One month in Oz – 23. A strange day in Alice Springs

Post 23 of an ongoing series detailing our Australian adventure. Access the full series here.

Alice Springs, slap-bang in the middle of Australia, is some 1,500 kilometres (930 miles) from the nearest city. It’s built on a river that is almost always bone-dry and surrounded by nothing but desert for hundreds of miles in every direction. Despite its mind-blowing remoteness, Alice Springs is the third largest town in the Northern Territory and well-known as a tourist hub for Australia’s ‘Red Centre’. That didn’t stop it from being a very strange place indeed.

Steve and I awoke in a drab, muggy room of The Diplomat Motel, having arrived in Alice Springs the day before via a long drive from Ayers Rock Resort. We’d be boarding the Ghan – the historic train running through the centre of Australia, from Adelaide at the bottom to Darwin at the top – at 6pm. So we had several hours in which to explore the town.

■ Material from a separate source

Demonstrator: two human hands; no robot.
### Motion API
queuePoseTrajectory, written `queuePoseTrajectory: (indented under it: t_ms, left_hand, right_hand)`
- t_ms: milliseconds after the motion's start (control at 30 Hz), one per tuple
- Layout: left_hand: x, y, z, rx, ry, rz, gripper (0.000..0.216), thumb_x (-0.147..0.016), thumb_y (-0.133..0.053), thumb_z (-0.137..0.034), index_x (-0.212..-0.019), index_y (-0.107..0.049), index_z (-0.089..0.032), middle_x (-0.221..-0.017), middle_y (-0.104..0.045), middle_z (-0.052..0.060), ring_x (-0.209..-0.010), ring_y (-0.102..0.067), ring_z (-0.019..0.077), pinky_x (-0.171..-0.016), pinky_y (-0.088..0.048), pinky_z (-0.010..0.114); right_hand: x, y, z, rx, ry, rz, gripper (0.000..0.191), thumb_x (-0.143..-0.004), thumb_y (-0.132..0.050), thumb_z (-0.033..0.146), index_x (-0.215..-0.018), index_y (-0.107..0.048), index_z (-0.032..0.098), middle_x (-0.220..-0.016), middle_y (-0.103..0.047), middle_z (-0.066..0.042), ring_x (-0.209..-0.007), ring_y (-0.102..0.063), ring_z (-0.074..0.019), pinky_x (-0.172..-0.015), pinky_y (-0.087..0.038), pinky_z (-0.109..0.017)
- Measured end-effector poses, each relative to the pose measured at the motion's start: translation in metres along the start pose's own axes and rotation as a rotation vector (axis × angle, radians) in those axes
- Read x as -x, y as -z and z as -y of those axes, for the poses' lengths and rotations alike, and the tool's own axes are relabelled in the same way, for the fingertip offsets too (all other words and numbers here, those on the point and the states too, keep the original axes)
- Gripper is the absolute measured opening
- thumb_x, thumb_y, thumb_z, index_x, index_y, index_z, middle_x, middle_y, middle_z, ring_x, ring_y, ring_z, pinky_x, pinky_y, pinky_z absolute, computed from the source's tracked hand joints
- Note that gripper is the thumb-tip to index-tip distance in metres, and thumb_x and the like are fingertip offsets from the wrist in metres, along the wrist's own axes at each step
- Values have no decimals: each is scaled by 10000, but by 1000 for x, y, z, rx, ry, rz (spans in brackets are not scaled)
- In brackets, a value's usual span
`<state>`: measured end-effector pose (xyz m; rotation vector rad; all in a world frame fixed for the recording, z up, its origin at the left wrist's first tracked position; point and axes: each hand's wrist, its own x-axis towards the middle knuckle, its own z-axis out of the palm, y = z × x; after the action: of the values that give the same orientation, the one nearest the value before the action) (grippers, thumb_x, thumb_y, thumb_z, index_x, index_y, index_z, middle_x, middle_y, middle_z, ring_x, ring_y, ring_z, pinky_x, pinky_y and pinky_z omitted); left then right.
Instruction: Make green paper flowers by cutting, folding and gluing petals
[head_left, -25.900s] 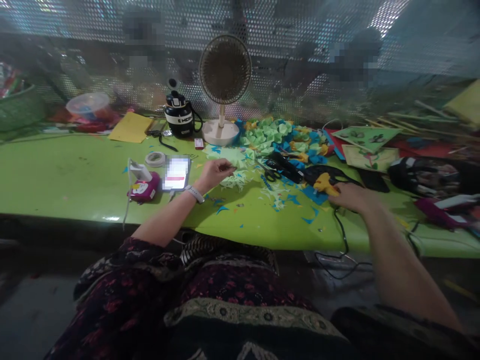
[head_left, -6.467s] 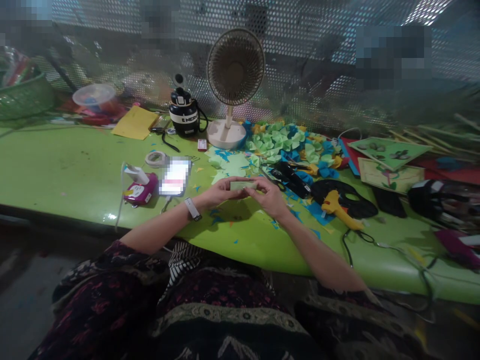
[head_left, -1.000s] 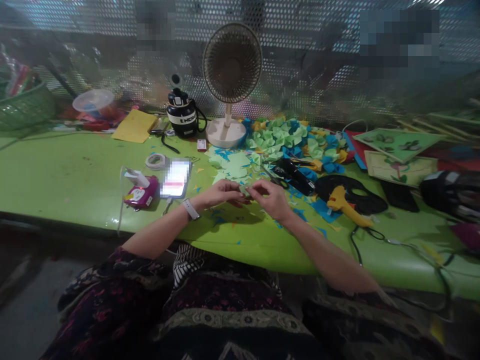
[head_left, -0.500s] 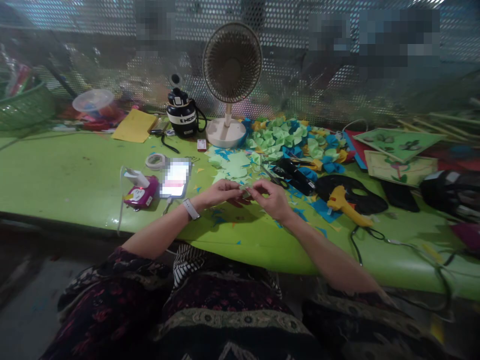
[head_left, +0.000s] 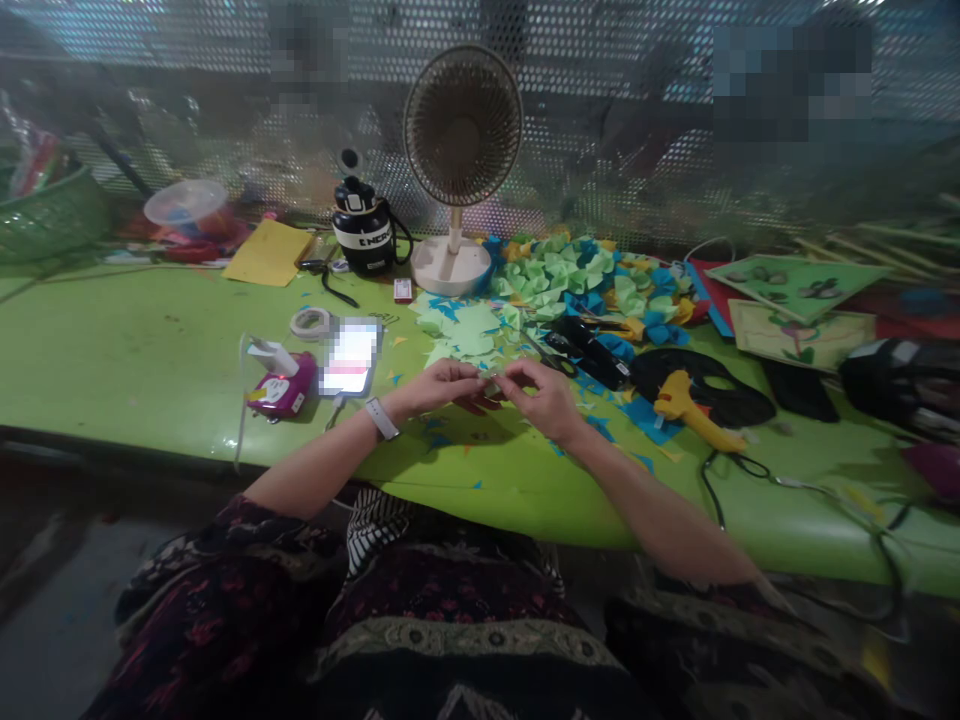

Cultural insights – good and bad

We ate cereal bars as a quick breakfast before heading out. Our first stop was the Mbantua Aboriginal Art Gallery and Cultural Museum just across the road, which was undoubtedly the best thing we found in Alice Springs. The museum went into much more detail about local Aboriginal cultures than the museums at Ayers Rock Resort and it was fascinating. The artwork was wonderful, so much so that we decided to buy some of our own. The main street, Todd Mall, had several Aboriginal art shops to browse through and we found a small cross-hatch style painting of a kangaroo that was inexpensive and perfect (see below). We received with it a Certificate of Authenticity that told us it was painted in acrylics on canvas by Reg Pengarte, a man of the Arunta tribe.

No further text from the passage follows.